Keywords: ancillary bifactor indices; bifactor models; model-fit indices; multidimensionality; unidimensionality.

Researchers may be interested in the scores produced by measuring instruments only to the extent that they can be used to test a proposed hypothesis. However, a critical first step in using a measuring instrument is to conduct an examination of its psychometric properties, such as reliability and validity. The investigation of the psychometric properties of an instrument should be undertaken even when the purpose of the research is not necessarily focused on the investigation of the psychometric properties. Researchers need to be certain that the scores obtained from any instrument are useful. This is critical as measurement properties are not inherent qualities of tests but rather of scores (Zangaro, 2019). As such, measuring instruments can have different properties in different applications and with different samples in different contexts. One such property of measuring instruments is validity, which refers to the extent that a measuring instrument actually measures the construct it claims to measure (Clark & Watson, 1995).

Construct validity is a type of validity that is often examined by use of confirmatory factor analysis (CFA) (Brown & Moore, 2012). If the hypothesised underlying structure of an instrument is replicated, the replication is considered indicative of construct validity. However, it should be noted that confirming that the structure of an instrument holds is only one part of validity. It is necessary to show that an instrument has both internal and external validity before using the instrument in practice.

In CFA, the scale items are regarded as observed measurements and the hypothesised factors are regarded as latent variables. If an instrument is hypothesised to have a total score and subscale scores, CFA will typically be used to examine several models of the structure of the instrument to determine which models best fits the data. Studies generally compare three conceptualisations of the factor structure of an instrument that is hypothesised to consist of a total scale and several subscales: a one-factor model, a second-order factor model and a bifactor model (see Figure 1). For example, Reynolds and Keith (2017) used a one-factor model, a second-order factor model and a bifactor model to examine the structure of the Wechsler Intelligence Scale for Children.

In the one-factor model, all items load on a total scale score. In the bifactor model, however, items load on both a total scale score (referred to as the ‘general factor’) and several subscale scores (referred to as ‘specific factors’: Reise et al., 2013). In the second-order model, items load first on several subscales, and the subscale scores in turn load on a total scale. Therefore, the relationship between the total scale and the observed items is mediated by the subscales in the second-order model (Brown & Moore, 2012).

Many researchers rely solely on model fit indices to compare and select the best-fitting model (Morgan et al., 2015). The most common fit indices are the chi-squared (χ²), root mean square error of approximation (RMSEA), comparative fit index (CFI), standardised root mean square residual (SRMR), Tucker–Lewis Index (TLI), Goodness-of-Fit Index (GFI), Relative Fit Index (RFI), Normed Fit Index (NFI), Bollen’s Fit Index (BL89) and Akaike’s information criterion.
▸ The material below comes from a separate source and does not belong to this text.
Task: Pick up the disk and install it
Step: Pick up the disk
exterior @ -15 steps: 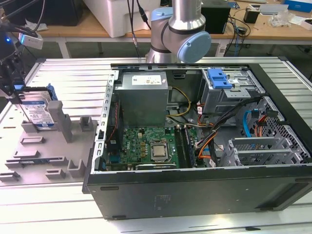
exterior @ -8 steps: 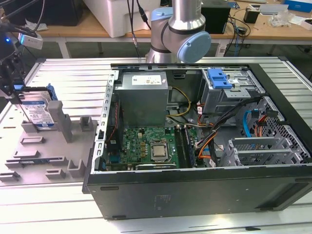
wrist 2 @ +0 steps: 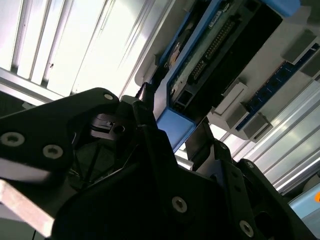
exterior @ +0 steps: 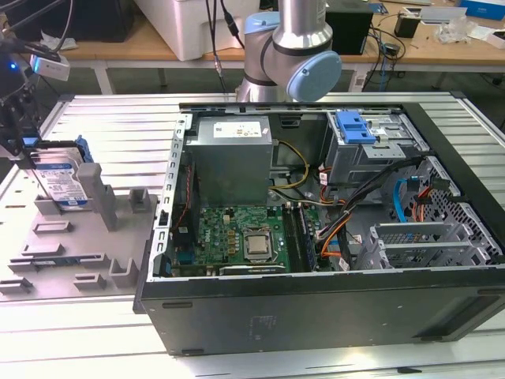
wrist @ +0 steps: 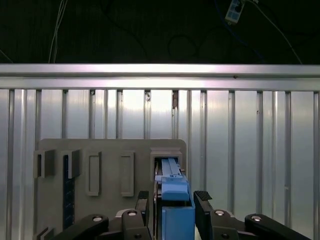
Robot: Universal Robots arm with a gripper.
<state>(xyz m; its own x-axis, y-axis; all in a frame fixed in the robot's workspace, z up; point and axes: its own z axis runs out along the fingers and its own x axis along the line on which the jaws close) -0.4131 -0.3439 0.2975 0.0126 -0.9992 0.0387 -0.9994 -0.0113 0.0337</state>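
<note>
Gripper (exterior: 20, 138) hangs at the exterior view's left, beside the open case (exterior: 316, 316), over the grey holder (exterior: 71, 237). The disk (exterior: 63, 178) stands upright there between its parted fingers (wrist: 202, 200), small gaps either side.

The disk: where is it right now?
The disk stands on edge in the grey fixture plate at the exterior view's left, outside the computer case, with the pincer at its top.
</note>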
If the fit indices indicate that the one-factor model is the best fit for the data, researchers often conclude that the scale is unidimensional, whereas fit indices that support either a second-order or bifactor model are taken as evidence of multidimensionality. However, Rodriguez et al. (2016b) have called these conclusions an ‘overly simplistic conceptualization of the dimensionality of psychological data’ (p. 231). There is also growing scepticism about relying on fit indices alone. For example, Morgan et al. (2015) describes these fit indices as useful but cautions that ‘the exclusive use of approximate fit statistics is perilous’ (p. 17). Judgements about the dimensionality of a measuring instrument based solely on model fit indices are problematic for two reasons. Firstly, it has been demonstrated that these indices generally favour bifactor models even in instances where the item loadings on general and specific factors may be relatively low (Bornovalova et al., 2020). Secondly, model fit indices fail to capture the relative strength of the general factor and specific factors (Reise et al., 2013).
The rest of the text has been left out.